Discover Nikkei

https://www.discovernikkei.org/en/journal/2014/11/13/5544/

Guilty Pleasures

As with most people who subscribe to cable television, I suffer through an endless number of inconveniences, indignities, and monetary insults. When the signal becomes sporadic or even fails, I call and get a recording that tells me to unplug my box and let it reboot, which seems like the kind of tech support that my long-deceased Issei grandparents could have figured out. (My grandmother, for instance, referred to their automobile, in her halting English, as “the machine.”) Cable gets more expensive every year, but they compensate by making the customer service worse and worse. But, since I have Time Warner and I want to watch the Dodgers, I endure.

Among the potential benefits of cable, however, are the hundreds of stations carrying all sorts of programming. If you are my age or younger, there is probably a station delivering old TV programs you watched fondly when you were growing up.

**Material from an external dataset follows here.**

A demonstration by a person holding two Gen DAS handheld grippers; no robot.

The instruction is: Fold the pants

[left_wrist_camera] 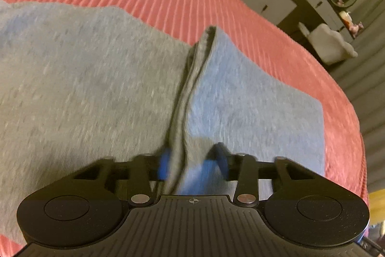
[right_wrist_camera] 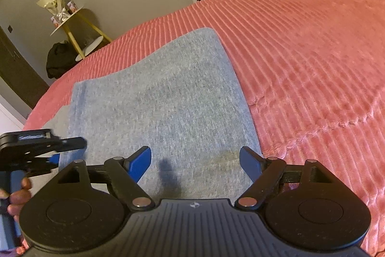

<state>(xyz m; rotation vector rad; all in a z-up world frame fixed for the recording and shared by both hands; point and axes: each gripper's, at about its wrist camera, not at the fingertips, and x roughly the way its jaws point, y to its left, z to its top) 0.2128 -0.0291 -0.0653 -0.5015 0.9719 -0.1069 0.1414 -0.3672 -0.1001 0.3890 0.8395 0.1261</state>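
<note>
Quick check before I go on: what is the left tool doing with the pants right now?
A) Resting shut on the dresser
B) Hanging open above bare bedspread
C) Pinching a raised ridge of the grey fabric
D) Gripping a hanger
C: in the left wrist view the left tool has its blue pads closed around an upright ridge of the grey pants on the pink bedspread.

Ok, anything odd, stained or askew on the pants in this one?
Yes: the pants show a faint yellowish-brown smudge just ahead of the open right tool. The raised ridge is simply fabric pinched by the left tool.
</note>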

Recently, I saw an episode of the 1960s comedy, Get Smart, which brought up the question: how I should view programs that I used to enjoy, but suffer from anachronistic stereotypes? I was in junior high school when Get Smart first aired and I still remember the pilot in 1965 (I think it might have been filmed in black and white), introducing Maxwell Smart, Agent 86. The show, conceived by Mel Brooks and Buck Henry, was a satire of both James Bond and the very popular Man from UNCLE television show. The key to the success of Get Smart was its star, comedian Don Adams, who had introduced a similar bumbling, slow-witted hotel detective, Byron Glick, on The Bill Dana Show (speaking of stereotypes, remember Jose Jimenez?). Adams was perfectly cast as Smart and I remember laughing out loud at the pilot, which introduced one of the show’s most famous catch phrases, “Would you believe…?”

Keye Luke (left) as No. 1 Son with Warner Oland as Charlie Chan.

Anyway, I found some obscure station broadcasting Get Smart after midnight and watched part of the episode that introduced the character Harry Hoo. Anyone my age will immediately understand that this was a takeoff on the famous Charlie Chan mystery books by Earl Derr Biggers and, more directly, the dozens of movies made prior to and just after World War II. While Biggers based Charlie Chan on a real Honolulu Police Department detective named Apana (Ah Ping) Chang, the movies are famous (or infamous) for having the Chinese American solver-of-mysteries portrayed by various Caucasian actors such as Warner Oland, Sidney Toler, and Roland Winters. While Biggers’ intent in developing Charlie Chan was to create a positive Chinese American character, who was smart, dedicated, and a force for good, the fact that all the movies refused to cast a real Asian American actor in the lead role was a not-so-subtle undermining of that notion. In contrast, the movies included two of Chan’s scions (No. 1 Son and No. 2 Son, played by real Asian Americans, Keye Luke and Victor Sen Yung) whose function was basically comedy relief. The real Chinese guys, the casting suggested, were boobs and the white guy playing Charlie Chan was actually the hero.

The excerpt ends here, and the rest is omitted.